Nous mîmes pied à terre sans nous faire prier davantage, et après qu'un jeune homme de dix-huit à vingt ans, à demi nu, qui était accouru à l'appel de son maître ou de son père, je ne savais encore lequel des deux, eut pris la bride de nos chevaux et les eut emmenés, nous entrâmes, suivis pas à pas par les chiens qui avaient si bruyamment annoncé notre arrivée et qui maintenant, au lieu de nous être hostiles, sautaient joyeusement autour de nous avec des cris de plaisir, supposant sans doute qu'en faveur de notre arrivée il leur serait permis de dormir auprès du feu, au lieu de passer la nuit au dehors.
Cette habitation, comme toutes celles des gauchos, était une hutte de terre entremêlée de roseaux, couverte en paille coupante, construite, enfin, avec toute la simplicité primitive du désert.
Elle était composée de deux pièces: la chambre à coucher et l'appartement de réception, servant aussi de cuisine.
Un lit formé de quatre piquets plantés en terre, supportant une claie en roseaux ou des courroies de cuir entrelacées, sur lequel se place, en guise du matelas européen, inconnu dans ces contrées, une peau de bœuf non tannée; quelques autres cuirs étendus à terre, près de la muraille pour coucher les enfants, des bolas, des laços, armes indispensables des gauchos, des harnais de chevaux suspendus à des piquets de bois fichés dans les parois du rancho formaient l'unique ameublement de la chambre intérieure.
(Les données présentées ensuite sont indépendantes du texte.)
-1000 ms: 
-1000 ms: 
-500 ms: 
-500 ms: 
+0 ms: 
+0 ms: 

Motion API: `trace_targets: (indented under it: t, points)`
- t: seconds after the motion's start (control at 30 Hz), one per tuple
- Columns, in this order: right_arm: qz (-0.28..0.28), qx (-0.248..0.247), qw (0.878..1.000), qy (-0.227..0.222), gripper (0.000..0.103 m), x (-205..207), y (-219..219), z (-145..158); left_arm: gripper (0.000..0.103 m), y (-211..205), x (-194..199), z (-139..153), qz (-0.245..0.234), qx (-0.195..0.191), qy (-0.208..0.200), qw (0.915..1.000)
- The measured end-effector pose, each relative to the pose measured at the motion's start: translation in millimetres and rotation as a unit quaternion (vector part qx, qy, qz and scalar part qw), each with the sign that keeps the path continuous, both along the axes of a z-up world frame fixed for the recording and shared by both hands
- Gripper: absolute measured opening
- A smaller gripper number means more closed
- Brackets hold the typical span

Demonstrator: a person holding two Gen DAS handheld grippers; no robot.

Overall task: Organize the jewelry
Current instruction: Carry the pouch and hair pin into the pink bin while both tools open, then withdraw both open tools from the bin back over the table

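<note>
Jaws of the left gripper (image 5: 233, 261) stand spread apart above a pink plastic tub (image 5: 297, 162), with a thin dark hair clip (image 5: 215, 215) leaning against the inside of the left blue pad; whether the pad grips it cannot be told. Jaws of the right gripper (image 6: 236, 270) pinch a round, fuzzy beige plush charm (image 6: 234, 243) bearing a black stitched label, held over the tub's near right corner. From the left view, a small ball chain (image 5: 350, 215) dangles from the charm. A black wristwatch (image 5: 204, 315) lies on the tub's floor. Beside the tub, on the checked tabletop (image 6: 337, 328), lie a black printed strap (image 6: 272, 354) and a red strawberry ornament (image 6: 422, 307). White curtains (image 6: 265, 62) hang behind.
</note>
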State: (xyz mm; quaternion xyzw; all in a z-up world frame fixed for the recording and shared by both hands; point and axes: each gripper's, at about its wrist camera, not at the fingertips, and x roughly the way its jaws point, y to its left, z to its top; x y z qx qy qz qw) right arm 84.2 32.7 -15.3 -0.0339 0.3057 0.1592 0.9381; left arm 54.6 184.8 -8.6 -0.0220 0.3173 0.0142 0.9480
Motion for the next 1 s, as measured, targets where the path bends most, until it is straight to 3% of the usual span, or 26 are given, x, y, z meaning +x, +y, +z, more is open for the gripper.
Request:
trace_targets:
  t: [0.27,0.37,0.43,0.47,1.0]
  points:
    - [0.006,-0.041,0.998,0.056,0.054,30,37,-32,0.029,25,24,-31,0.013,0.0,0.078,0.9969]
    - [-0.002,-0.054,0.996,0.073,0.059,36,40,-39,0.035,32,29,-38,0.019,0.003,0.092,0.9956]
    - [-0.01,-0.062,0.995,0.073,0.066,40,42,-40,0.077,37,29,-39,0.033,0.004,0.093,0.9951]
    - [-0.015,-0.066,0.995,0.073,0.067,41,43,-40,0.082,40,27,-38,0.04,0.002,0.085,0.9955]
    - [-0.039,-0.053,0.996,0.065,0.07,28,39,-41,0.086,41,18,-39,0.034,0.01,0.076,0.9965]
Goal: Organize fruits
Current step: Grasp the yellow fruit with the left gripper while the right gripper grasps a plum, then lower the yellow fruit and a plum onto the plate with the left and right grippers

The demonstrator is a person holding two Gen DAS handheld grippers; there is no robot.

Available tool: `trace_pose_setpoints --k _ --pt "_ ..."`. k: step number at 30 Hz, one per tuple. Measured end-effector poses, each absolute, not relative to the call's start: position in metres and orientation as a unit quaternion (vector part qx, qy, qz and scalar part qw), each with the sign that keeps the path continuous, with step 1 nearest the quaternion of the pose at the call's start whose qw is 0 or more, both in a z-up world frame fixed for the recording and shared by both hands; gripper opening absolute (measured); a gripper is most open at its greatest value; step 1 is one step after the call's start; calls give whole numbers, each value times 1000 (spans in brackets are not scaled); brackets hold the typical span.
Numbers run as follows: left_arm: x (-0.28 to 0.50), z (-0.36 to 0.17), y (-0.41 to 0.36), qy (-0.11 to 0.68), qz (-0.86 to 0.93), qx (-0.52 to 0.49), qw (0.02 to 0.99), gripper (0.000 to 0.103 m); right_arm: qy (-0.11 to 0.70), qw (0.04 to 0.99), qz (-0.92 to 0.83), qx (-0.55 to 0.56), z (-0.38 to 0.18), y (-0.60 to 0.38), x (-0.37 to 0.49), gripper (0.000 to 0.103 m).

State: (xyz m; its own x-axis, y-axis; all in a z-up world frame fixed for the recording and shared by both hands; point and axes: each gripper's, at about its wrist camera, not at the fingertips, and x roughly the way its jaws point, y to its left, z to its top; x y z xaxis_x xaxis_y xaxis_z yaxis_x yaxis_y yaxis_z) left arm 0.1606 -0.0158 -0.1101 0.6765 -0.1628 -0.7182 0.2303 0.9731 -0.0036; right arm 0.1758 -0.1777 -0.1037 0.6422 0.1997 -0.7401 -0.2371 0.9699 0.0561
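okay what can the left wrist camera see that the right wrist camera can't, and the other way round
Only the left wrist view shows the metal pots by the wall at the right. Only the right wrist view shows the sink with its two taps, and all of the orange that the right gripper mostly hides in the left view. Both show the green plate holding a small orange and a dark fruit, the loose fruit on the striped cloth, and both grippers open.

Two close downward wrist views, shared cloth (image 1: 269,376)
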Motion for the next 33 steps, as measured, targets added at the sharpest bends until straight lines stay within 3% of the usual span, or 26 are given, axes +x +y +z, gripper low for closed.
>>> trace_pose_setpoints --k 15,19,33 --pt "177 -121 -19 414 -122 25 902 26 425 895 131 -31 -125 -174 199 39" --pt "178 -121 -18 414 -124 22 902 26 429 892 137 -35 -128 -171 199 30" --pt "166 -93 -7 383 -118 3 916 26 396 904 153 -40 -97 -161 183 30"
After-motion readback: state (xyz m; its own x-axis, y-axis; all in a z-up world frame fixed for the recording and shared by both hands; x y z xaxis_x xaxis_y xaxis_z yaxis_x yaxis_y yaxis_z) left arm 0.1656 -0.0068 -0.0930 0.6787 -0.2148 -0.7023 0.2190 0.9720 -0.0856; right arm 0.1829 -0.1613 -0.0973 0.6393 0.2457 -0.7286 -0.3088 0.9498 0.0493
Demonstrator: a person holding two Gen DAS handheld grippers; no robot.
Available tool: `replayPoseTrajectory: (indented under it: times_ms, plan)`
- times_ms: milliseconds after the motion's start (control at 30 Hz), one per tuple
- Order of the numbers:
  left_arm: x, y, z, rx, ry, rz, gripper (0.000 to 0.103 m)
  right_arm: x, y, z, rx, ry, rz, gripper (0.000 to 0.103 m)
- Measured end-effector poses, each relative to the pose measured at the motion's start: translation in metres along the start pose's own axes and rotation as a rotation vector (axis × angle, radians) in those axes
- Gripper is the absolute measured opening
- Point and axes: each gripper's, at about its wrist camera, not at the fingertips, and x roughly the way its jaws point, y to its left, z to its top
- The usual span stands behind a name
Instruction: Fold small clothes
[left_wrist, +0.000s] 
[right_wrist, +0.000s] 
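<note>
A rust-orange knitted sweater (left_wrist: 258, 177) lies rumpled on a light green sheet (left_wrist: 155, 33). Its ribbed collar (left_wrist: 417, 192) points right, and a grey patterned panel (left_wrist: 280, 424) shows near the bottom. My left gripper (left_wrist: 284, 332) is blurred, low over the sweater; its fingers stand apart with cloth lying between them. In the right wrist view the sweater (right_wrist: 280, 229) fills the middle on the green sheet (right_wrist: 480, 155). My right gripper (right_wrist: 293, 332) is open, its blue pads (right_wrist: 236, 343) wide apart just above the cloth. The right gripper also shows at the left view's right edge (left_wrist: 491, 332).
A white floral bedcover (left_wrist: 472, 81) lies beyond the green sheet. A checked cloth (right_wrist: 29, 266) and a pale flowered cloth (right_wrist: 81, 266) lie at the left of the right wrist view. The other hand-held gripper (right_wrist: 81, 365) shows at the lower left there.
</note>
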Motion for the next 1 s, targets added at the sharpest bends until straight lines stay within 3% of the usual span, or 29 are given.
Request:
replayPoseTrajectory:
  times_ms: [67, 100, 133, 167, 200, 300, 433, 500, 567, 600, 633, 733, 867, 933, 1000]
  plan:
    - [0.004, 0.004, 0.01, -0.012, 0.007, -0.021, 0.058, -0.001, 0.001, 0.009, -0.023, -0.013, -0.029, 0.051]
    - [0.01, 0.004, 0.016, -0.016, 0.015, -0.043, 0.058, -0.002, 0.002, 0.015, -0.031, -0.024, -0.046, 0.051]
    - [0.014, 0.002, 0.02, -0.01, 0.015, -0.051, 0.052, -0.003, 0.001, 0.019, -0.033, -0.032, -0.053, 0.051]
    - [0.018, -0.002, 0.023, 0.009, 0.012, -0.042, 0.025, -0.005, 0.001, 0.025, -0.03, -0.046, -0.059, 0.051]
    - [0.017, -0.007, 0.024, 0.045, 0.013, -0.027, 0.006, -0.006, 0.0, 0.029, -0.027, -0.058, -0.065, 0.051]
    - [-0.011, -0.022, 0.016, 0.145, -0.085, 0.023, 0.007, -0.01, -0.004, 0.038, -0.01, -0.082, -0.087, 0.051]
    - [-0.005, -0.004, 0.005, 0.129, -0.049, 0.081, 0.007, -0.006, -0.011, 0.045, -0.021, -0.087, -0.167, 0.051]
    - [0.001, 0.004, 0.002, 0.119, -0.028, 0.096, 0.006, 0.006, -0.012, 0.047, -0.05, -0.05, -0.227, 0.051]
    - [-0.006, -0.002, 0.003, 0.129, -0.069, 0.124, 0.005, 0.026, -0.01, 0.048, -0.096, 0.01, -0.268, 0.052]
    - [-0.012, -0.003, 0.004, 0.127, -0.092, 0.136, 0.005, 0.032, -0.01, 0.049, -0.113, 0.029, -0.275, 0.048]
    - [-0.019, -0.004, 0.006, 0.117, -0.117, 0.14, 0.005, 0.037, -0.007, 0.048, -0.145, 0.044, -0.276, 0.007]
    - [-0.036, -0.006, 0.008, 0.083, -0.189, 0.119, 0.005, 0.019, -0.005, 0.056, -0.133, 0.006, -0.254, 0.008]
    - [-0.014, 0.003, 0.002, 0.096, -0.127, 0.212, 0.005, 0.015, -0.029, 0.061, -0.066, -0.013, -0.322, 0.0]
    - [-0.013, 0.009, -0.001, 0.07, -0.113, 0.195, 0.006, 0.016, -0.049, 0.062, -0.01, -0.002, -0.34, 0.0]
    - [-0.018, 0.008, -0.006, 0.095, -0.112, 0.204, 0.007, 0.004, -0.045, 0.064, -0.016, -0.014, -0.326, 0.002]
Quant à la première, cet ameublement était plus simple encore, si cela est possible; il se composait d'une claie en roseaux supportée par six piquets et servant de sofa, deux têtes de bœufs en guise de fauteuil, un petit baril d'eau, une marmite en fonte, quelques calebasses servant de vases, une jatte en bois et une broche en fer, piquée verticalement devant le foyer, placé au milieu même de la pièce.
Nous avons décrit ce rancho ainsi minutieusement, parce que tous se ressemblent dans la pampa, et sont pour ainsi dire construits sur le même modèle.
Seulement, comme celui dans lequel nous nous trouvions alors appartenait à un homme relativement riche, à part du corps de logis principal, à une vingtaine de mètres à peu près, il s'en trouvait un autre servant de magasin pour les cuirs et les viandes destinées à être séchées, et entouré d'une haie assez étendue et d'une hauteur de trois mètres formant le corral, et derrière laquelle les chevaux s'abritaient des bêtes fauves pendant les nuits.